### WHAT TO PRODUCE
Please reproduce the full set of data below exactly.

┄┄┄┄┄┄

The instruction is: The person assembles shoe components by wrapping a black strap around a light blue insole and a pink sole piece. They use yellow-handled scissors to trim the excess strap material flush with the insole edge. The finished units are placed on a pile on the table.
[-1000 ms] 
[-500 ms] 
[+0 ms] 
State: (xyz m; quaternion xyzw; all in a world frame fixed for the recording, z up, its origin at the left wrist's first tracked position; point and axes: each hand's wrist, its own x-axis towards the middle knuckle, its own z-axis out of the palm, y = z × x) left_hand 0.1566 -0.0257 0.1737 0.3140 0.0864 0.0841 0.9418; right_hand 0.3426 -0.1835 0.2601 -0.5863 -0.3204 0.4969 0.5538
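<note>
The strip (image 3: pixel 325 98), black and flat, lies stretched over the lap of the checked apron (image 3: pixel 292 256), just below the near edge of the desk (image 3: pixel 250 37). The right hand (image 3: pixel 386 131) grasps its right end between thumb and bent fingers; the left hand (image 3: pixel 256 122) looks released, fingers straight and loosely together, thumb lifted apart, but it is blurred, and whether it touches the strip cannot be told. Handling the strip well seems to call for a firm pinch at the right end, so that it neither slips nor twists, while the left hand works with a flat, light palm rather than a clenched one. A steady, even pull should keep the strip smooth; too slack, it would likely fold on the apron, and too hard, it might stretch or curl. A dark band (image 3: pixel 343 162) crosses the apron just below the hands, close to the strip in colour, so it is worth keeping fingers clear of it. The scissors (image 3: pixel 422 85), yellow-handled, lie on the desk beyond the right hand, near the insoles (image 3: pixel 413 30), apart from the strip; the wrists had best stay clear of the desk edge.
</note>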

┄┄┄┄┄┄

### WRITTEN ANSWER
The instruction is: The person assembles shoe components by wrapping a black strap around a light blue insole and a pink sole piece. They use yellow-handled scissors to trim the excess strap material flush with the insole edge. The finished units are placed on a pile on the table.
[-1000 ms] 
[-500 ms] 
[+0 ms] 
State: (xyz m; quaternion xyzw; all in a world frame fixed for the recording, z up, its origin at the left wrist's first tracked position; point and axes: each hand's wrist, its own x-axis towards the middle knuckle, its own z-axis out of the palm, y = z × x) left_hand 0.1566 -0.0257 0.1737 0.3140 0.0864 0.0841 0.9418; right_hand 0.3426 -0.1835 0.2601 -0.5863 -0.3204 0.4969 0.5538
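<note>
The strip (image 3: pixel 325 98), black and flat, lies stretched over the lap of the checked apron (image 3: pixel 292 256), just below the near edge of the desk (image 3: pixel 250 37). The right hand (image 3: pixel 386 131) grasps its right end between thumb and bent fingers; the left hand (image 3: pixel 256 122) looks released, fingers straight and loosely together, thumb lifted apart, but it is blurred, and whether it touches the strip cannot be told. Handling the strip well seems to call for a firm pinch at the right end, so that it neither slips nor twists, while the left hand works with a flat, light palm rather than a clenched one. A steady, even pull should keep the strip smooth; too slack, it would likely fold on the apron, and too hard, it might stretch or curl. A dark band (image 3: pixel 343 162) crosses the apron just below the hands, close to the strip in colour, so it is worth keeping fingers clear of it. The scissors (image 3: pixel 422 85), yellow-handled, lie on the desk beyond the right hand, near the insoles (image 3: pixel 413 30), apart from the strip; the wrists had best stay clear of the desk edge.
</note>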

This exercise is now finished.